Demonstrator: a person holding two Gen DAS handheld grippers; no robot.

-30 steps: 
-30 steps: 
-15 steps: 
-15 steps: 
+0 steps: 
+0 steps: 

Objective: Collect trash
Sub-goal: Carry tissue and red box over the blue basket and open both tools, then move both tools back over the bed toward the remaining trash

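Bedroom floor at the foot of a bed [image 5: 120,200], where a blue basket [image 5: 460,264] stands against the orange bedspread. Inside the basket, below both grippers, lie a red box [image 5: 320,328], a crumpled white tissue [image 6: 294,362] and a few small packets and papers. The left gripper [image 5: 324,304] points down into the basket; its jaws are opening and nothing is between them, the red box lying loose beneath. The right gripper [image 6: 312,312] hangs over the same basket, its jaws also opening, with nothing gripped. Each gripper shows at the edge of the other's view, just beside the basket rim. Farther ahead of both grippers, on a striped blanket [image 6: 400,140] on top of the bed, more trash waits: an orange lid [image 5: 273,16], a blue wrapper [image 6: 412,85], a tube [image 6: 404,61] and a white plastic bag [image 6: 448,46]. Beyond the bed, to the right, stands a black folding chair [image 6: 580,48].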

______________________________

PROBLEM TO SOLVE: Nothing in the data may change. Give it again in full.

EXERCISE SOLUTION:
Demonstrator: a person holding two Gen DAS handheld grippers; no robot.

-30 steps: 
-30 steps: 
-15 steps: 
-15 steps: 
+0 steps: 
+0 steps: 

Objective: Collect trash
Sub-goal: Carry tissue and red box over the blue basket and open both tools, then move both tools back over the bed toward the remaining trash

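Bedroom floor at the foot of a bed [image 5: 120,200], where a blue basket [image 5: 460,264] stands against the orange bedspread. Inside the basket, below both grippers, lie a red box [image 5: 320,328], a crumpled white tissue [image 6: 294,362] and a few small packets and papers. The left gripper [image 5: 324,304] points down into the basket; its jaws are opening and nothing is between them, the red box lying loose beneath. The right gripper [image 6: 312,312] hangs over the same basket, its jaws also opening, with nothing gripped. Each gripper shows at the edge of the other's view, just beside the basket rim. Farther ahead of both grippers, on a striped blanket [image 6: 400,140] on top of the bed, more trash waits: an orange lid [image 5: 273,16], a blue wrapper [image 6: 412,85], a tube [image 6: 404,61] and a white plastic bag [image 6: 448,46]. Beyond the bed, to the right, stands a black folding chair [image 6: 580,48].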

Nothing else is needed for this exercise.